The Power of Conversion: Transform PDF to HTML with Java!

This tutorial and the sample source code explain converting a PDF document to HTML using PDF to HTML functionality from PDF.co Web API. The source code uses Java programming language for this tutorial. The users can also convert scanned images into HTML, fully preserving the text, vectors, pictures, fonts, and format.

Features of PDF to HTML API Endpoint

The PDF.co Web API provides tools and functionalities to convert any PDF document or scanned image to HTML. This process works efficiently to preserve the formatting, the text, the vectors, and the images after conversion. The API uses the method of automatic document classification.
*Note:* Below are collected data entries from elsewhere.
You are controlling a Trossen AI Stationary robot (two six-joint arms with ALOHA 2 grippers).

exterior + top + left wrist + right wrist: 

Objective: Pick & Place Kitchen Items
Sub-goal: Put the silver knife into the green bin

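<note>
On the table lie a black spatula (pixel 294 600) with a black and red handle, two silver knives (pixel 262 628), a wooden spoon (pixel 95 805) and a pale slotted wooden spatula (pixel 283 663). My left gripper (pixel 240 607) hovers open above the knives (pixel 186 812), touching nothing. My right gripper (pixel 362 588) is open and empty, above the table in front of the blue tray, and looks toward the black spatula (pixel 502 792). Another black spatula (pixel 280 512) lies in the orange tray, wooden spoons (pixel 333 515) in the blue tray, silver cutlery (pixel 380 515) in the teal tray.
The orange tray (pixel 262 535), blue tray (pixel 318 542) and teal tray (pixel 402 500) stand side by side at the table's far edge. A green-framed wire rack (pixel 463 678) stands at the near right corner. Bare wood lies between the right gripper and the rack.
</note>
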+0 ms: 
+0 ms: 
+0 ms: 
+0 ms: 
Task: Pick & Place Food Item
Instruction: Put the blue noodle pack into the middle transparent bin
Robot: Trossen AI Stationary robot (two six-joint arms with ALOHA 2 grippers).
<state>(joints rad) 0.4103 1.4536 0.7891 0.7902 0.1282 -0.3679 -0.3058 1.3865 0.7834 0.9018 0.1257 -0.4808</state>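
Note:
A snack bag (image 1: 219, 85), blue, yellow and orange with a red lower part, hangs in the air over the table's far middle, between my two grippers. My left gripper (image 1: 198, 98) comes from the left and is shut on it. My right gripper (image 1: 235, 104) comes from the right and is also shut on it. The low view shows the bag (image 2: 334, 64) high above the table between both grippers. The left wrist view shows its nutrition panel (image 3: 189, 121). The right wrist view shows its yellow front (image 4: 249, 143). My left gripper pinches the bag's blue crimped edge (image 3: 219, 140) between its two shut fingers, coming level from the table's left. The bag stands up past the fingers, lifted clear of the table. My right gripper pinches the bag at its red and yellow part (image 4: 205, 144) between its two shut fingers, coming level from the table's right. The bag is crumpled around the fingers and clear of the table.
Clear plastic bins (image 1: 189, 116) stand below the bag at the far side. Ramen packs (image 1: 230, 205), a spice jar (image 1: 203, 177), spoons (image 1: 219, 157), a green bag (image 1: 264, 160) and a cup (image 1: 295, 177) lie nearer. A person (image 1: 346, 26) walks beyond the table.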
The users can utilize the document classifier endpoint to automatically detect the incoming document’s class based on their keywords-based rules. Moreover, the users can find any vendor or template required using the defined rules.

The PDF.co Web API also provides a highly secure platform for its consumers. The platform has implemented a high-security process as the users must provide sensitive information. The PDF.co API transmits the data via an encrypted connection.

PDF to HTML Endpoint Parameters

Following are the PDF to HTML endpoint parameters:

  1. url: It is required to provide the URL to the source file. The PDF.co platform supports URLs from Dropbox, Google Drive, and built-in file storage of PDF.co. The API takes the URL as input from this parameter and loads the PDF form to make changes whenever a user makes such a request.
  2. httpusername: An optional parameter provides an HTTP auth user name to access the source URL if required.
  3. httppassword: An optional parameter provides an HTTP auth password to access the source URL if required.
  4. pages: It is an optional parameter that must be a string. It helps in providing a comma-separated list of the pages required. The users can set a page range by using “ -.” Moreover, the users can leave the parameter empty to indicate selecting all the pages.
  5. unwrap: It is an optional parameter. It unwraps the lines and forms them into a single line in the table cells. It is done by enabling lineGrouping.
  6. rect: It is an optional parameter and must be a string. It provides coordinates for extraction.
  7. lang: An optional parameter sets the language for OCR to use for scanned JPG, PNG, and PDF document inputs to extract text from them.
  8. inline: It is an optional parameter. It is set to true to return data as inline or false to return the link to an output file.
  9. lineGrouping: It is an optional parameter and must be a string. It enables grouping within the table cells.
  10. async: It is an optional parameter. It helps in running the processes asynchronously. It returns the JobId to check the state of the background job.
  11. name: It is an optional parameter and must be a string. It provides the name of the generated output file.
  12. expiration: It is an optional parameter that provides the expiration time for the output link.
  13. profiles: It is an optional parameter and must be a string. This parameter helps in setting additional configurations and extra options.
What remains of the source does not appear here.